* **WHAT TO WORK ON**: Everything from the line containing "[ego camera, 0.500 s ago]" through the last line of the records must be returned verbatim, and nothing outside that range.

* **SUPPLIED ENTRIES**:
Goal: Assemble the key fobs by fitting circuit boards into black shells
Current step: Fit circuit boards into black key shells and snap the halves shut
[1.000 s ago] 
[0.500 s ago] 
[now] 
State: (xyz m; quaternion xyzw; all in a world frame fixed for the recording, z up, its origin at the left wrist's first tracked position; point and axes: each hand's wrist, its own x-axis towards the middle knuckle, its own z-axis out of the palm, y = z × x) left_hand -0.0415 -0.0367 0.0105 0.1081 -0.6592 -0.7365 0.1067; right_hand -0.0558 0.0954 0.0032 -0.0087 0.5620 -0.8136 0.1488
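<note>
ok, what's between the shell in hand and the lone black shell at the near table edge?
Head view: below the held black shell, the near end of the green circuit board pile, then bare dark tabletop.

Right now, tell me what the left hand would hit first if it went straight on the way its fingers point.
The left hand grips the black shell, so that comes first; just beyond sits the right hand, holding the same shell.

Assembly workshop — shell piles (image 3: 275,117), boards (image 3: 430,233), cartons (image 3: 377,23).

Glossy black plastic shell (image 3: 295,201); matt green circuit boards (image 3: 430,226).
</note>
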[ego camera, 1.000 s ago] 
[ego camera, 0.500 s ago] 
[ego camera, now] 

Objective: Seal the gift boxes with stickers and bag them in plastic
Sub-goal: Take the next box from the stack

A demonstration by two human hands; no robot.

* **ANSWER TO THE PROBLEM**:
[ego camera, 0.500 s ago] 
[ego camera, now] 

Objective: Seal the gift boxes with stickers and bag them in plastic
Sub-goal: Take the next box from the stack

A demonstration by two human hands; no robot.

The output is finished, and nothing else is needed.